What you need to do - Your response should consist of every line below, reproduced without alteration.

Information shown -
══════════

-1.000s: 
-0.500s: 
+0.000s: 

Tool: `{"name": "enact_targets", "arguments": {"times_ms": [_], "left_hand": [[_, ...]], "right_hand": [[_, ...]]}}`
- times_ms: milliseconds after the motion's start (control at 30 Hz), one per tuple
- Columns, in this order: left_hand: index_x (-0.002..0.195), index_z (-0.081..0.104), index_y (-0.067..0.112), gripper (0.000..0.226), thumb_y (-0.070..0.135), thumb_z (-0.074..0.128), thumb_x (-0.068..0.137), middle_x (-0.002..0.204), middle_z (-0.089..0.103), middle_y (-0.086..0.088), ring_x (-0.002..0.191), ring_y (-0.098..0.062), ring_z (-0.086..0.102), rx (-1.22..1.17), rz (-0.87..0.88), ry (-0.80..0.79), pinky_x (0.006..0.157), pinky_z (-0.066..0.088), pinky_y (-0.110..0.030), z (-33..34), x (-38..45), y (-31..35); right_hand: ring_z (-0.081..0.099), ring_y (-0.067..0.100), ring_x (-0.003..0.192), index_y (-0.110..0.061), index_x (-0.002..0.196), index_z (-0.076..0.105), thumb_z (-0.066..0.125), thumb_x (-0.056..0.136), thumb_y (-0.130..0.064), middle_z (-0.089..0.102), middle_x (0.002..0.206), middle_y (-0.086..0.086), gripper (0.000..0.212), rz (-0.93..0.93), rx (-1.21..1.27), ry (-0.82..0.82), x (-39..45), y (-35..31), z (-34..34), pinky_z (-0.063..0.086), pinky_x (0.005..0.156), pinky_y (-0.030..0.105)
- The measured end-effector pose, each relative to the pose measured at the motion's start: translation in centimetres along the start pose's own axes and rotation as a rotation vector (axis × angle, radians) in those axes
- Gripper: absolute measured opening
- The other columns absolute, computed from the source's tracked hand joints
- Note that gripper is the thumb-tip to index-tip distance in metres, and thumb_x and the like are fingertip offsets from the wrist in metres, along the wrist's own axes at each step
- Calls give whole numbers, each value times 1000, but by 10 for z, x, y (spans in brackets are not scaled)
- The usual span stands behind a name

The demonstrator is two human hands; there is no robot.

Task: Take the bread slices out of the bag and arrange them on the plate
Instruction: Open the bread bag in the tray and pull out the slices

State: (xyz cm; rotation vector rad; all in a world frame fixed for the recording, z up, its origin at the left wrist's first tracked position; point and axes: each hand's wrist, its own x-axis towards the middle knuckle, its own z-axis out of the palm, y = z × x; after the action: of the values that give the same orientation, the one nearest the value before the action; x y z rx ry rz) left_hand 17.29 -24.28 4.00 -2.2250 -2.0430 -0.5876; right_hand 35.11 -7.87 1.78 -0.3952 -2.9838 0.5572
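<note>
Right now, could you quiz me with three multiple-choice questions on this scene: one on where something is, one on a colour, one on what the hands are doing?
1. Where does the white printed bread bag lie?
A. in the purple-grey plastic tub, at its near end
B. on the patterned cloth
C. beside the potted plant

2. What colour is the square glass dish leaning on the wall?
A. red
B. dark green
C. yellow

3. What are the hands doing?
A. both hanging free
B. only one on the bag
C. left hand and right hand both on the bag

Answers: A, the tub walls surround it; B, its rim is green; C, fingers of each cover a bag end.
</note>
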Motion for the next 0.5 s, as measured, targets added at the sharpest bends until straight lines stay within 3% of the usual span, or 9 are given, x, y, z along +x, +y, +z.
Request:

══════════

The answer -
-1.000s: 
-0.500s: 
+0.000s: 

Tool: `{"name": "enact_targets", "arguments": {"times_ms": [_], "left_hand": [[_, ...]], "right_hand": [[_, ...]]}}`
- times_ms: milliseconds after the motion's start (control at 30 Hz), one per tuple
- Columns, in this order: left_hand: index_x (-0.002..0.195), index_z (-0.081..0.104), index_y (-0.067..0.112), gripper (0.000..0.226), thumb_y (-0.070..0.135), thumb_z (-0.074..0.128), thumb_x (-0.068..0.137), middle_x (-0.002..0.204), middle_z (-0.089..0.103), middle_y (-0.086..0.088), ring_x (-0.002..0.191), ring_y (-0.098..0.062), ring_z (-0.086..0.102), rx (-1.22..1.17), rz (-0.87..0.88), ry (-0.80..0.79), pinky_x (0.006..0.157), pinky_z (-0.066..0.088), pinky_y (-0.110..0.030), z (-33..34), x (-38..45), y (-31..35); right_hand: ring_z (-0.081..0.099), ring_y (-0.067..0.100), ring_x (-0.003..0.192), index_y (-0.110..0.061), index_x (-0.002..0.196), index_z (-0.076..0.105), thumb_z (-0.066..0.125), thumb_x (-0.056..0.136), thumb_y (-0.130..0.064), middle_z (-0.089..0.102), middle_x (0.002..0.206), middle_y (-0.086..0.086), gripper (0.000..0.212), rz (-0.93..0.93), rx (-1.21..1.27), ry (-0.82..0.82), x (-39..45), y (-35..31), z (-34..34), pinky_z (-0.063..0.086), pinky_x (0.005..0.156), pinky_y (-0.030..0.105)
- The measured end-effector pose, each relative to the pose measured at the motion's start: translation in centimetres along the start pose's own axes and rotation as a rotation vector (axis × angle, radians) in those axes
- Gripper: absolute measured opening
- The other columns absolute, computed from the source's tracked hand joints
- Note that gripper is the thumb-tip to index-tip distance in metres, and thumb_x and the like are fingertip offsets from the wrist in metres, along the wrist's own axes at each step
- Calls give whole numbers, each value times 1000, but by 10 for z, x, y (spans in brackets are not scaled)
- The usual span stands behind a name

The demonstrator is two human hands; there is no robot.

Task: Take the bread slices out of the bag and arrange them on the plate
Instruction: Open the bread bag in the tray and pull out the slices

State: (xyz cm; rotation vector rad; all in a world frame fixed for the recording, z up, its origin at the left wrist's first tracked position; point and axes: each hand's wrist, its own x-axis towards the middle knuckle, its own z-axis out of the palm, y = z × x; after the action: of the values that give the same orientation, the one nearest the value before the action; x y z rx ry rz) left_hand 17.29 -24.28 4.00 -2.2250 -2.0430 -0.5876; right_hand 35.11 -7.87 1.78 -0.3952 -2.9838 0.5572
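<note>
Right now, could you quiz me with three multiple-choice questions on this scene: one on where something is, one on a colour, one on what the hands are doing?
1. Where does the white printed bread bag lie?
A. in the purple-grey plastic tub, at its near end
B. on the patterned cloth
C. beside the potted plant

2. What colour is the square glass dish leaning on the wall?
A. red
B. dark green
C. yellow

3. What are the hands doing?
A. both hanging free
B. only one on the bag
C. left hand and right hand both on the bag

Answers: A, the tub walls surround it; B, its rim is green; C, fingers of each cover a bag end.
</note>
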Motion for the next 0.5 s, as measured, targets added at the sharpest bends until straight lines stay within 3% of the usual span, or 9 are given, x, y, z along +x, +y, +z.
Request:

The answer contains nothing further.